● **Exercise**
Would you please restate the data exactly as it stands, apart from the pictures?
==== Collected data
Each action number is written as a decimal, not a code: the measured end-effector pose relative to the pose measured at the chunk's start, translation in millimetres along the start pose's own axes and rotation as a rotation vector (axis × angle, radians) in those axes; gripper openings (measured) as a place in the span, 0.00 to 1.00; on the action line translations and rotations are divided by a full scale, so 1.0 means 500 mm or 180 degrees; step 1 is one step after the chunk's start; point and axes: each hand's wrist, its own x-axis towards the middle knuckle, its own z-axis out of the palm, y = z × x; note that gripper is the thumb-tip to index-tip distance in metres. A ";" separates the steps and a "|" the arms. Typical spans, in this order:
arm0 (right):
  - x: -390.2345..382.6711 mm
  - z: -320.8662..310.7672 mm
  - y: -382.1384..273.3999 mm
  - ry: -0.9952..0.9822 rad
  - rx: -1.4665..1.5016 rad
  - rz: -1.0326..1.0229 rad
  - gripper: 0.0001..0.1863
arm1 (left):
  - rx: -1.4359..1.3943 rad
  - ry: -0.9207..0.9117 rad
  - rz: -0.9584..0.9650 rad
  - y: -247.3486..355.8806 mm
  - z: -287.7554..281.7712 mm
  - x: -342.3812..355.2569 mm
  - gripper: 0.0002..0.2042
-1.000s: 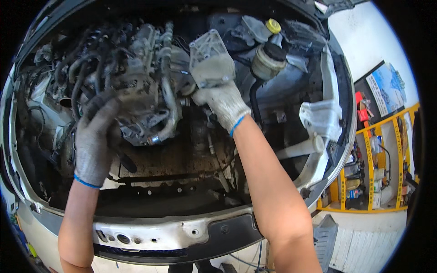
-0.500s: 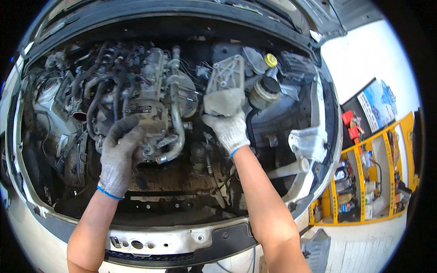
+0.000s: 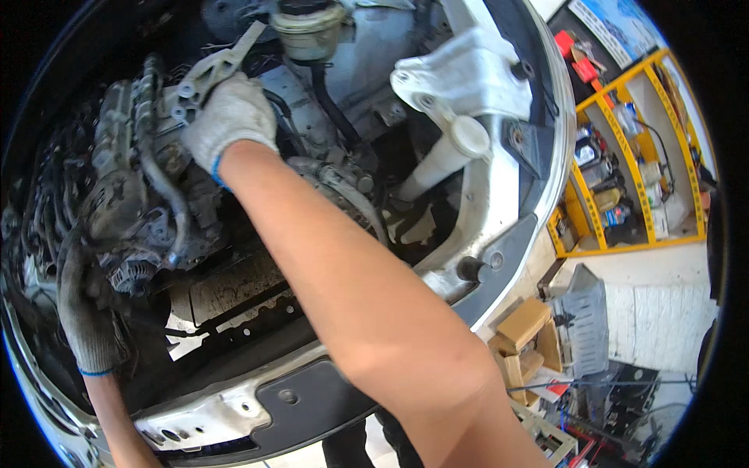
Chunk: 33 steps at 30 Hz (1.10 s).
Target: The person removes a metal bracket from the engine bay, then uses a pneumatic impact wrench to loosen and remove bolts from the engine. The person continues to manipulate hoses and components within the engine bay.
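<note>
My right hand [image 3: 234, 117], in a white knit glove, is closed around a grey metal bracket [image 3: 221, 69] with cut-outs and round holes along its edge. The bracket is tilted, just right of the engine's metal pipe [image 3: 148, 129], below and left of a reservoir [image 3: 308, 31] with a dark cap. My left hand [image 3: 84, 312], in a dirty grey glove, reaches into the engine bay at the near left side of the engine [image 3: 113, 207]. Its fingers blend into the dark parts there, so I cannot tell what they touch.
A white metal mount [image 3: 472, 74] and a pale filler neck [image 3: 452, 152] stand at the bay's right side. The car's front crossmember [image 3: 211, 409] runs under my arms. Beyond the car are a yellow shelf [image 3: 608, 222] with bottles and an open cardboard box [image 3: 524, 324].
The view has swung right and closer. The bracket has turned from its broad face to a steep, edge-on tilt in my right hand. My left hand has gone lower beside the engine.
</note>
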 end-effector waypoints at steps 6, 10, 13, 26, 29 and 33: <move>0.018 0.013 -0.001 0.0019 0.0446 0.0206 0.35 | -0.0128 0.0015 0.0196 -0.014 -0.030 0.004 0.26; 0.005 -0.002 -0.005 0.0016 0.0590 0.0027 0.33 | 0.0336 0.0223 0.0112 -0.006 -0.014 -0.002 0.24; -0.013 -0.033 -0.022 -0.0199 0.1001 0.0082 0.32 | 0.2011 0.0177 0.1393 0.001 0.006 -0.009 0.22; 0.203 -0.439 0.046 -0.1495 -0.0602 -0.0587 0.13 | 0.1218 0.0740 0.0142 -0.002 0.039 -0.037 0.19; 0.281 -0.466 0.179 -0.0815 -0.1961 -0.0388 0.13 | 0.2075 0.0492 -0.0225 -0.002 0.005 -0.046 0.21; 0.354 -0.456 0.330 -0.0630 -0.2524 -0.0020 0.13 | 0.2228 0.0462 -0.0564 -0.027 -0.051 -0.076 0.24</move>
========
● **Completed task**
Each action number is written as a decimal, not a code: the measured end-effector pose relative to the pose measured at the chunk's start, translation in millimetres along the start pose's own axes and rotation as a rotation vector (axis × angle, radians) in those axes; gripper openings (measured) as a place in the span, 0.00 to 1.00; on the action line translations and rotations are divided by a full scale, so 1.0 means 500 mm or 180 degrees; step 1 is one step after the chunk's start; point and axes: each hand's wrist, its own x-axis towards the middle knuckle, its own z-axis out of the palm, y = z × x; note that gripper is the thumb-tip to index-tip distance in metres. A ";" separates the steps and a "|" the arms. Typical spans, in this order:
arm0 (right):
  - x: -390.2345..382.6711 mm
  - z: -320.8662..310.7672 mm
  - y: -382.1384..273.3999 mm
  - ry: -0.9952..0.9822 rad
  - rx: -1.4665..1.5016 rad
  - rz: -1.0326..1.0229 rad
  - gripper: 0.0001..0.1863
arm1 (left):
  - rx: -1.4359..1.3943 rad
  - ry: -0.9207..0.9117 rad
  - rz: -0.9584..0.9650 rad
  - y: -247.3486..355.8806 mm
  - z: -287.7554..281.7712 mm
  - x: -342.3812..355.2569 mm
  - gripper: 0.0002..0.2042
-1.000s: 
-0.500s: 
+0.000s: 
Chunk: 33 steps at 30 Hz (1.10 s).
Target: The person removes a metal bracket from the engine bay, then uses a pneumatic impact wrench to loosen and remove bolts from the engine. The person continues to manipulate hoses and components within the engine bay.
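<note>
My right hand [image 3: 234, 117], in a white knit glove, is closed around a grey metal bracket [image 3: 221, 69] with cut-outs and round holes along its edge. The bracket is tilted, just right of the engine's metal pipe [image 3: 148, 129], below and left of a reservoir [image 3: 308, 31] with a dark cap. My left hand [image 3: 84, 312], in a dirty grey glove, reaches into the engine bay at the near left side of the engine [image 3: 113, 207]. Its fingers blend into the dark parts there, so I cannot tell what they touch.
A white metal mount [image 3: 472, 74] and a pale filler neck [image 3: 452, 152] stand at the bay's right side. The car's front crossmember [image 3: 211, 409] runs under my arms. Beyond the car are a yellow shelf [image 3: 608, 222] with bottles and an open cardboard box [image 3: 524, 324].
The view has swung right and closer. The bracket has turned from its broad face to a steep, edge-on tilt in my right hand. My left hand has gone lower beside the engine.
</note>
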 end-effector waypoints at steps 6, 10, 13, 26, 29 and 33: <move>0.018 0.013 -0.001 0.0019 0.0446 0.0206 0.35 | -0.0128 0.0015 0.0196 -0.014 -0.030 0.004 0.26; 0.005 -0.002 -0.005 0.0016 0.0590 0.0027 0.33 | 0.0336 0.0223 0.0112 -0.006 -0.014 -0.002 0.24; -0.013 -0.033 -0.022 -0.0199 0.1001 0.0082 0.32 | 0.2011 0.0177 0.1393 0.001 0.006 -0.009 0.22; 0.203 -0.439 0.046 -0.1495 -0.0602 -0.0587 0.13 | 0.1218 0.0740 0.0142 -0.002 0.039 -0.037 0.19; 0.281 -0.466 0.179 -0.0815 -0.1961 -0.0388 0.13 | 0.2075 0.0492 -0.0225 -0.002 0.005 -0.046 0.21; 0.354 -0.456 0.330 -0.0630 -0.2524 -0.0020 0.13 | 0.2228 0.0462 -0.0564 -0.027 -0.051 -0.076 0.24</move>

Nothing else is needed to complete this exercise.